Uno scenario (quasi) apocalittico
Nel ricostruire l’articolato rapporto che lo scolopio ha mantenuto con il marxismo, dobbiamo anche ricordare la sua tendenza, soprattutto nel periodo della maturità, a relativizzare tutte le forme culturali che volessero porsi come punti di vista totalizzanti o visioni onnicomprensive del mondo. I quadri ideologici di riferimento in quanto «storicamente subalterni alla società industriale che […] non è il tutto, ma una parte del tutto», sono per lui superati da una nuova frontiera in cui l’uomo, «finalmente libero dalle tradizioni settoriali […] farà sua ragione di vita e di morte la salvezza dell’umanità». Anche il marxismo deve, secondo padre Ernesto, «ridurre dentro i giusti confini le sue certezze ideologiche e riprendersi in mano il proprio destino», rinunciando ad assolutizzare un percorso di liberazione che non può oggi trascurare il sistema di interdipendenze a dimensione planetaria che definisce le attuali problematiche in corso.
Questo non significa naturalmente che Balducci non abbia utilizzato concetti, categorie o suggestioni derivati da quella matrice ideologica. Li ha però utilizzati e applicati ad un nuovo contesto planetario, ad uno scenario quasi apocalittico in cui la capacità di rapportarsi all’altro senza un preordinato “modo di leggere le cose”, ma con una disposizione all’ascolto in vista di una soluzione comune, sarà forse l’unica discriminante per garantire un futuro all’umanità.
In un’epoca di disincanto in cui le coscienze sono sempre più ripiegate su se stesse, prigioniere di un individualismo senza avvenire e senza orizzonti universali, vorrei concludere con quel suo sogno “possibile” capace di farci vivere per un futuro diverso dalla mera prosecuzione del presente.

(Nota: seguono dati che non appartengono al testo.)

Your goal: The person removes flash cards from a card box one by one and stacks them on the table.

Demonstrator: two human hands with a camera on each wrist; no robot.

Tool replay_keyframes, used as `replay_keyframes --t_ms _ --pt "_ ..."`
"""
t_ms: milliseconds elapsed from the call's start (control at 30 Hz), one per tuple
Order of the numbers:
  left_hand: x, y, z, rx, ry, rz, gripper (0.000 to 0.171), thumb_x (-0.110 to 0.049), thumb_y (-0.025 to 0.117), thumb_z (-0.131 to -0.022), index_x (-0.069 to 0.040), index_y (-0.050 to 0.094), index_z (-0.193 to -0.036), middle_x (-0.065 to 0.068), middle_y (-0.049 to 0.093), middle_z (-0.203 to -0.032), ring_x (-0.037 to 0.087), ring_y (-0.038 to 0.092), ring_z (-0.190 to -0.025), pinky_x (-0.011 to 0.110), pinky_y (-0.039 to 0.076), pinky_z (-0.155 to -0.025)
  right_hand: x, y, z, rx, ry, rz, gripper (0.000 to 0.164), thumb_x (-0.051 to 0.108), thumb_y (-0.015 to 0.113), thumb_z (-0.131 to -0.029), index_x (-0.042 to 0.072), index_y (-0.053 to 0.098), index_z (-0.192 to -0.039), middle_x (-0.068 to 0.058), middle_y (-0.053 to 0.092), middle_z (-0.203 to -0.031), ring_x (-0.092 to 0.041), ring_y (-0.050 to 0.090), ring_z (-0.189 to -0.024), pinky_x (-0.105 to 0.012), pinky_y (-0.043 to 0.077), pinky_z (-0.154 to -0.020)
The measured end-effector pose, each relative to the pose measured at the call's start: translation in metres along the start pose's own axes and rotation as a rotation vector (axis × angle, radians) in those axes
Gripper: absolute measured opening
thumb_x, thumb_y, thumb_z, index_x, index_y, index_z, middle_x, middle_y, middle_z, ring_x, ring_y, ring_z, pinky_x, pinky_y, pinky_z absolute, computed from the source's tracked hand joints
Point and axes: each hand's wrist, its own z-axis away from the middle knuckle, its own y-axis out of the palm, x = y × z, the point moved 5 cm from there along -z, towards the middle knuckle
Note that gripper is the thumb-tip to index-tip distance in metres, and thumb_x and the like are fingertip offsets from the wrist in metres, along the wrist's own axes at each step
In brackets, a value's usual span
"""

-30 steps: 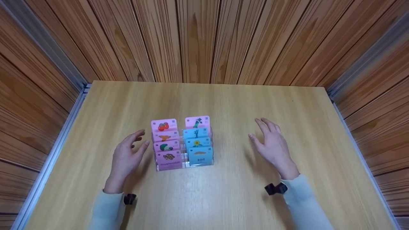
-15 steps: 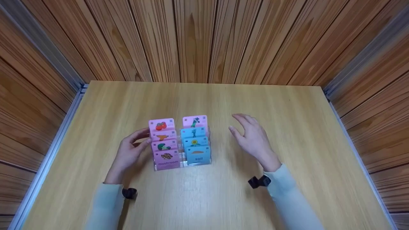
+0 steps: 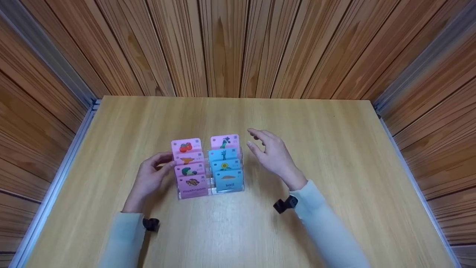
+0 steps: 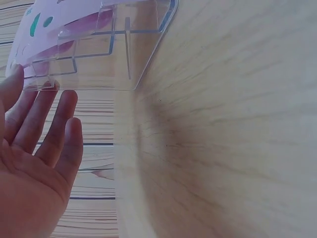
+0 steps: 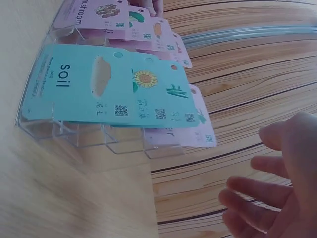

Riferendosi a Marx quando parlava del suo “sogno di una cosa”, Balducci sostiene che «solo oggi, cadute in disuso le mappe ideologiche in cui si era soliti definire l’ordine del mondo, […] l’antico sogno riprende possesso di se stesso e la cosa attende ancora una volta il suo nome». E questo resta un grande messaggio di libertà. E di speranza.